*Brief*: From the data below, return the exact lines starting at the line containing "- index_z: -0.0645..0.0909" and ending at the line containing "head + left", both included, and nothing else.

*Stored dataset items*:

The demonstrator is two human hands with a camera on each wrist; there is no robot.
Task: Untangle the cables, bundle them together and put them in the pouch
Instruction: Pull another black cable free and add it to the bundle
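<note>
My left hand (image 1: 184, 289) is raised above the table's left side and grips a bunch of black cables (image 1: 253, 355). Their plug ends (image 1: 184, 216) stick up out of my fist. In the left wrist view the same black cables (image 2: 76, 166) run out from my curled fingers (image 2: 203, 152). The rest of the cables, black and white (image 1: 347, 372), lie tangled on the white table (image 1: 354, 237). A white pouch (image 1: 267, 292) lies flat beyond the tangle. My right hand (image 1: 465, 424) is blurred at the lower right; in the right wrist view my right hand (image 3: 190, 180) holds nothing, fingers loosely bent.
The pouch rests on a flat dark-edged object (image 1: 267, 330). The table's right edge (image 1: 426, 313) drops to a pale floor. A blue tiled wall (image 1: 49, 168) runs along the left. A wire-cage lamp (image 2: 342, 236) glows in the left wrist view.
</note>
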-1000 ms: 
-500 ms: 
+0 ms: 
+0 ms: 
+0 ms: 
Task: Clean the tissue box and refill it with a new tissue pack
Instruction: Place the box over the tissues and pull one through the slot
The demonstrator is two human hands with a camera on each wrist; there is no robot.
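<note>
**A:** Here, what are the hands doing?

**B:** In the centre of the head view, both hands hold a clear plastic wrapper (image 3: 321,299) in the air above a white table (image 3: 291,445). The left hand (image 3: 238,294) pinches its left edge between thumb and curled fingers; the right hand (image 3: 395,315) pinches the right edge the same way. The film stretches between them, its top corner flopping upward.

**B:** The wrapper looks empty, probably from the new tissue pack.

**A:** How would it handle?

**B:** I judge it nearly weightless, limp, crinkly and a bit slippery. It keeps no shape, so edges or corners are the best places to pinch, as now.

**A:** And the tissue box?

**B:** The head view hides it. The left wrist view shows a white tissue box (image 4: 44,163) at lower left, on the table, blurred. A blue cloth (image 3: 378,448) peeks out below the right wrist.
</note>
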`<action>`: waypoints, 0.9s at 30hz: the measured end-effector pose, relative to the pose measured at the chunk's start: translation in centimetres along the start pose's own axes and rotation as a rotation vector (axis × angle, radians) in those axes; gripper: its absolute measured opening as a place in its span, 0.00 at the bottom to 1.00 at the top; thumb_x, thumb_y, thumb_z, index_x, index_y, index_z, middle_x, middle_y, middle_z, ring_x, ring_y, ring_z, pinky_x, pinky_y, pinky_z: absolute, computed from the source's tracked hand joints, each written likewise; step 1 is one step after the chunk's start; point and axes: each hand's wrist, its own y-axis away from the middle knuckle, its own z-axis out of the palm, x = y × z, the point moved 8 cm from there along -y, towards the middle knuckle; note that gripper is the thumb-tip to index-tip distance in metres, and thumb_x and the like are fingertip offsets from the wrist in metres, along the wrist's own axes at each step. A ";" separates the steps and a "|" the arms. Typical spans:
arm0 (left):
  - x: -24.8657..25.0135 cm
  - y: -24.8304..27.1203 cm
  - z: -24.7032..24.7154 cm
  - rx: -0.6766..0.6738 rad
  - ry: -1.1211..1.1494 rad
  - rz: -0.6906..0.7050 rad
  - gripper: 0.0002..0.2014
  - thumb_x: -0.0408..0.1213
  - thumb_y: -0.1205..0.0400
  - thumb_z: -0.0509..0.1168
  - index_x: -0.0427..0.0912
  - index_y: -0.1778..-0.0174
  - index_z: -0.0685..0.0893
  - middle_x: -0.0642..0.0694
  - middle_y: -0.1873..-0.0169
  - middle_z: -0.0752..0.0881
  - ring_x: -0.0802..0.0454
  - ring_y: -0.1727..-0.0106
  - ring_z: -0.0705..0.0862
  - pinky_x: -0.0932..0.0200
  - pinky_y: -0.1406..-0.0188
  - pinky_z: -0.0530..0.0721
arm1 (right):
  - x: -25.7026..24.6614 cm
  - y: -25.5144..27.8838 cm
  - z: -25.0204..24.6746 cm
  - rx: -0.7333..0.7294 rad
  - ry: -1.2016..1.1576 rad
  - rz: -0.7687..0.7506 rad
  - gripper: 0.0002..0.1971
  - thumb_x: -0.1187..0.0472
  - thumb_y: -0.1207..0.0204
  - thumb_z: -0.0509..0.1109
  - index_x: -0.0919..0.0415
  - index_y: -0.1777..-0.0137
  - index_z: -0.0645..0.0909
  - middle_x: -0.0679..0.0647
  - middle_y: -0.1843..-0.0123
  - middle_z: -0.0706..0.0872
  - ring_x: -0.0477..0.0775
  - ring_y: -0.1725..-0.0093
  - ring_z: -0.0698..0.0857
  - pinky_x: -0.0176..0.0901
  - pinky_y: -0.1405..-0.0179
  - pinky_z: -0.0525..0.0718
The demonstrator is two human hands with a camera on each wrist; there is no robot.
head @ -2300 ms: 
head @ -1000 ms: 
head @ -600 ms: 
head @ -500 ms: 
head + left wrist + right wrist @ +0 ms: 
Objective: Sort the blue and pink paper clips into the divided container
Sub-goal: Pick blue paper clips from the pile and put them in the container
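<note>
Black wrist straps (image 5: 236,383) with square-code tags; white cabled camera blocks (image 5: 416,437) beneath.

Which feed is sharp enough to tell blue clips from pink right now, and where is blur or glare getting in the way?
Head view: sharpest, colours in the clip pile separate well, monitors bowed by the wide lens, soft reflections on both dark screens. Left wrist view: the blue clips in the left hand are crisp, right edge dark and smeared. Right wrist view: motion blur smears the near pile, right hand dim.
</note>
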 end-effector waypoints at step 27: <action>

*Written answer*:
  - index_z: -0.0645..0.0909
  - middle_x: -0.0679..0.0647
  - middle_y: -0.1843..-0.0123
  - middle_z: -0.0706..0.0872
  - ring_x: -0.0477..0.0775
  - ring_y: -0.1725..-0.0093
  - ring_z: -0.0698..0.0857
  - pinky_x: -0.0176..0.0901
  - pinky_y: -0.1405..-0.0179
  - pinky_z: -0.0525..0.0718
The demonstrator is two human hands with a camera on each wrist; there is no robot.
head @ -2300 ms: 
head @ -1000 ms: 
head @ -600 ms: 
head @ -500 ms: 
head + left wrist + right wrist @ +0 ms: 

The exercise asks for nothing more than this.